For 30 years, Covenant House has been a resource for homeless children and young adults all year long, but Christmas is a time where the staff goes out of their way to make residents feel right at home.

"I don't really have nobody and it's like being here with a group of people it's like being young again, having Christmas all over again," Hyde said.

Jane Helire leads education and vocational development at the shelter and says it takes an army of people to make residents feel the spirit on Christmas.

"It makes me feel so warm inside to know that people really do care," Helire said.

Lisa and Gary Chartier showed up Tuesday morning to drop off food that the Kiwanis Club of West Jefferson had left over from a delivery to a nursing home.

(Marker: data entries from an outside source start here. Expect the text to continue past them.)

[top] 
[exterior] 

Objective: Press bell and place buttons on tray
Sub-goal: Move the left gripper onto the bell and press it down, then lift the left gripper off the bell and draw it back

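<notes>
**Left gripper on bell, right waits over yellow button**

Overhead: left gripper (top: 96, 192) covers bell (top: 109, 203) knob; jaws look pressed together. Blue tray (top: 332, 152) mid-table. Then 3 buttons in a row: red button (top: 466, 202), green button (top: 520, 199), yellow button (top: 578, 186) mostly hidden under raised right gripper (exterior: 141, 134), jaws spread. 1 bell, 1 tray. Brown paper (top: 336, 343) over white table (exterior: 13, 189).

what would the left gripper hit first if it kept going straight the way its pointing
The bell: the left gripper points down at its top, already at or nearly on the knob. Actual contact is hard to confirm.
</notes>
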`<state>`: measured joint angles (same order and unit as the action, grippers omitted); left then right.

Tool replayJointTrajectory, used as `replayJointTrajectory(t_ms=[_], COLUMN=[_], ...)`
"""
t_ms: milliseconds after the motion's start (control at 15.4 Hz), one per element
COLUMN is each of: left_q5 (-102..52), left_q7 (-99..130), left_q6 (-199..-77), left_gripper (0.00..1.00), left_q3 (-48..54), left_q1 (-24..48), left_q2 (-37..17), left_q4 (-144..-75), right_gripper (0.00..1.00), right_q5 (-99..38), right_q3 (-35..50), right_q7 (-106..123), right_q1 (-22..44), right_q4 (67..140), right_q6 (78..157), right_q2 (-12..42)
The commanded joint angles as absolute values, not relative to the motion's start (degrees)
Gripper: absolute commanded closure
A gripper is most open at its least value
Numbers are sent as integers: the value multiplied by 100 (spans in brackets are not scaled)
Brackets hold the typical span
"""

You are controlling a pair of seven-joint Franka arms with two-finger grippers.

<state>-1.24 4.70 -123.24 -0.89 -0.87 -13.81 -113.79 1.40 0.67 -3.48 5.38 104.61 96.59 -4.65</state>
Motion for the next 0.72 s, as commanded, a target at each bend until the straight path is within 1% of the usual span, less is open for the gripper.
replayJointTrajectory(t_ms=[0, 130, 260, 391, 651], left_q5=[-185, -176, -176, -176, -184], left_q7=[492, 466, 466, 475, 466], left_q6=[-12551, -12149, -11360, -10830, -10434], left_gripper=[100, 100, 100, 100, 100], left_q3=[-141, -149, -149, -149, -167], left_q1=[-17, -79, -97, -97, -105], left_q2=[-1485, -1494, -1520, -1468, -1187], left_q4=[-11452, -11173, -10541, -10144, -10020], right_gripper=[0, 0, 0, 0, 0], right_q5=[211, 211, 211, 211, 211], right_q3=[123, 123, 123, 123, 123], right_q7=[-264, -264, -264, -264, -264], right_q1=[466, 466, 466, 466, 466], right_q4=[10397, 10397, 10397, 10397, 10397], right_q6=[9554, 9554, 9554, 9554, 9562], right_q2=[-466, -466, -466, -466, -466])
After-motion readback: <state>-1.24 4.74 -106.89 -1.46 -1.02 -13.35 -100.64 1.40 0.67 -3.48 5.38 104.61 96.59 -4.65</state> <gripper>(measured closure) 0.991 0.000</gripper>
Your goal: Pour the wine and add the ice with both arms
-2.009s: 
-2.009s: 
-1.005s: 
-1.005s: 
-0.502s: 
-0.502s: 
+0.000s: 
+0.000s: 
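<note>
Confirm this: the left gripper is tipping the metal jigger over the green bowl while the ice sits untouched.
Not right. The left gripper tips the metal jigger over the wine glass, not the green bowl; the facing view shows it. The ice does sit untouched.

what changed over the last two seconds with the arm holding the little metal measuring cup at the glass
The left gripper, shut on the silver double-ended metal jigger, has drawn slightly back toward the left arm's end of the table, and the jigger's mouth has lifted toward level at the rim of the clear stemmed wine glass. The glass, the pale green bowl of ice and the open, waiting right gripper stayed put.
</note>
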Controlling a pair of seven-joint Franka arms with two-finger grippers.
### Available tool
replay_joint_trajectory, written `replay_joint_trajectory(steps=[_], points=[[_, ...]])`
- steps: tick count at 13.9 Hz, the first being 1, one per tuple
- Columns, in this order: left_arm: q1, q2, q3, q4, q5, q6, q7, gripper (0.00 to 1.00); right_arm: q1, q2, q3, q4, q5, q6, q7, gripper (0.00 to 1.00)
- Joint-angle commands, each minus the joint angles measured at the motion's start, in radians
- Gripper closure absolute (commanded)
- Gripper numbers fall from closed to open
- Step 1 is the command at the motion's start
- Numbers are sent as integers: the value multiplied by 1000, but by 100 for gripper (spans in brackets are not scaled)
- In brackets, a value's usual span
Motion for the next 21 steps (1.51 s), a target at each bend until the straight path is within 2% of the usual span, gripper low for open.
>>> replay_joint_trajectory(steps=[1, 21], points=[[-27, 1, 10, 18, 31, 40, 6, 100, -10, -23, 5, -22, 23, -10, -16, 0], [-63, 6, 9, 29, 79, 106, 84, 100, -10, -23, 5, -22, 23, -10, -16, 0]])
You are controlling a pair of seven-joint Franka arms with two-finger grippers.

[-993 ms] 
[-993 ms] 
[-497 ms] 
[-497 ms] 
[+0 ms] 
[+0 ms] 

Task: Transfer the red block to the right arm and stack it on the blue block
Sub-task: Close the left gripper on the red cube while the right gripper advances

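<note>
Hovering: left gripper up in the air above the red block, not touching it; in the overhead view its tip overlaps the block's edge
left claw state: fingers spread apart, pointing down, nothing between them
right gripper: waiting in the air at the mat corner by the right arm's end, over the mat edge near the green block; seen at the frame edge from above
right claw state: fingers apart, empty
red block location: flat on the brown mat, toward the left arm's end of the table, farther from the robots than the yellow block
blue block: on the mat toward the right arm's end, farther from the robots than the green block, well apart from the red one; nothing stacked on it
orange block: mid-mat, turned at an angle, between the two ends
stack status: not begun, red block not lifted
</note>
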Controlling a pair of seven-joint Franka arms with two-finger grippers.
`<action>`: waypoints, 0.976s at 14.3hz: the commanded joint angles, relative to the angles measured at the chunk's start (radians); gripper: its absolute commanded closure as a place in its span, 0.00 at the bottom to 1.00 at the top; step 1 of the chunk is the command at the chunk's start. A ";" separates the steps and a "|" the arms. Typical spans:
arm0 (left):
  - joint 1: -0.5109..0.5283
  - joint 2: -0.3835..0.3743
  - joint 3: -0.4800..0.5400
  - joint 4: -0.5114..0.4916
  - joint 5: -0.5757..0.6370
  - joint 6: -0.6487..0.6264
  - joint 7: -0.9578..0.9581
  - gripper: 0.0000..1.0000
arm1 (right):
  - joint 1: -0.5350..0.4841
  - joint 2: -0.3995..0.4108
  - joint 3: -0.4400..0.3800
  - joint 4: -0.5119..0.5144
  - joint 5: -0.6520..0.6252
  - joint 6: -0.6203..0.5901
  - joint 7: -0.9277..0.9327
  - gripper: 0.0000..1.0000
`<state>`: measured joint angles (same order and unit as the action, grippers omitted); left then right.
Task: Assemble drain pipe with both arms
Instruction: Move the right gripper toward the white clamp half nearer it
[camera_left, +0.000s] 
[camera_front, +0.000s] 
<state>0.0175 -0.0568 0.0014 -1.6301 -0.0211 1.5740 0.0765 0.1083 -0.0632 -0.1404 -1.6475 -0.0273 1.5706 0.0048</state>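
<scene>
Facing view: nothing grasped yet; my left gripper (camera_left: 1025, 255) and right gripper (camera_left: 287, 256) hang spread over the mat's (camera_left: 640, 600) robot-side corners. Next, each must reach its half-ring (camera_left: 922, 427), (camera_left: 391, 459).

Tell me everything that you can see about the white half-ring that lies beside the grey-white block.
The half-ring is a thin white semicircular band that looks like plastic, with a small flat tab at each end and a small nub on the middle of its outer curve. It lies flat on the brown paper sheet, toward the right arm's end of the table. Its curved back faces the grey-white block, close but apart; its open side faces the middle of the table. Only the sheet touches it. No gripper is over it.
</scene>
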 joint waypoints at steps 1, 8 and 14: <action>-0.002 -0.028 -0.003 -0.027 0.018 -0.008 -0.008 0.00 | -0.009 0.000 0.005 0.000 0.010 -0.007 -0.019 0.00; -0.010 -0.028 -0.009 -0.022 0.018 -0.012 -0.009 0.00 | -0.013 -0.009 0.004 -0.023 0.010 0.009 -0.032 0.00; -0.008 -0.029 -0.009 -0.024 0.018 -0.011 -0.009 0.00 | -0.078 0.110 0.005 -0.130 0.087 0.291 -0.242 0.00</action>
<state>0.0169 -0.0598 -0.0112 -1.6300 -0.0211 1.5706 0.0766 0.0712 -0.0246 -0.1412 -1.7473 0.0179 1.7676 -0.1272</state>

"Even on a Christmas Day, any day as long as you can help you make someone's day," Gary Chartier said.

And what a difference those small gifts can make.

"I feel like it's going to help me more and when I become a social worker I can help kids who are in homeless shelters and I can help them grow," Jemesha Smith said.

Leaders from Covenant House said operations like this will continue outside the season of giving.

Covenant House continues to take in donated clothes and dry goods to help residents year round, in addition, they're always in need of tax-deductible contributions.